# Liddell, Silva bout in doubt - Calgary Sun



## Andrew Green (Aug 11, 2006)

"I don't even know if Silva's going to happen," said Dana White, president of the Ultimate Fighting Championship. He cited problems in dealing with the Japan-based Pride Fighting Championships that is home to Silva. 
 White said UFC 65 will instead probably feature Liddell against Tito Ortiz in a rematch of UFC 47 in 2004. 

More...


----------



## tshadowchaser (Aug 11, 2006)

I wonder how this will turn out and who will end up fighting


----------



## Lisa (Aug 11, 2006)

Either way, I wanna see the fight.  Silva and Liddel or Tito and Liddel, makes no difference to me.


----------



## 7starmantis (Aug 12, 2006)

No, they gotta make it happen.
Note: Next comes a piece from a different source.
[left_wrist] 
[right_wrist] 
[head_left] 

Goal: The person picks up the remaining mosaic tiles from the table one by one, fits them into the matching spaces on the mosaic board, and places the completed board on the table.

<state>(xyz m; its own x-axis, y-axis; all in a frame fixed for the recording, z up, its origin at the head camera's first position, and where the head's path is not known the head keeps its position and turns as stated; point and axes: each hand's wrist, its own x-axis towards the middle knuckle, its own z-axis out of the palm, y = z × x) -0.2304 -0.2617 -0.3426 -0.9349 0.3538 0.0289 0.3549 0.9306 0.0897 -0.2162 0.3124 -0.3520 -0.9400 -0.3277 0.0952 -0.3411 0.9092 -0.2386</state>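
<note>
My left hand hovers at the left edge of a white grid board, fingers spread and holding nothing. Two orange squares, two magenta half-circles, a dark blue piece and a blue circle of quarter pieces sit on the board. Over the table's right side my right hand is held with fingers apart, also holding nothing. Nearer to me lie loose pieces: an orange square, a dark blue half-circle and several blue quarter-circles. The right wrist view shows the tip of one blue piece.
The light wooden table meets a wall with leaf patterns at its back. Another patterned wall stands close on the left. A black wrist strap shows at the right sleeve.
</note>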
That is the biggest fight since I dont know when.


----------



## Selfcritical (Aug 13, 2006)

7starmantis said:
			
		

> No, they gotta make it happen. That is the biggest fight since I dont know when.



I think the problem is that he also has to fight Cro-Crop between now and then.


----------



## 7starmantis (Aug 13, 2006)

Well that could be a problem with timing, but not in the fight hapening. I just hope they dont scratch the whole thing, I really wanna see that fight.


----------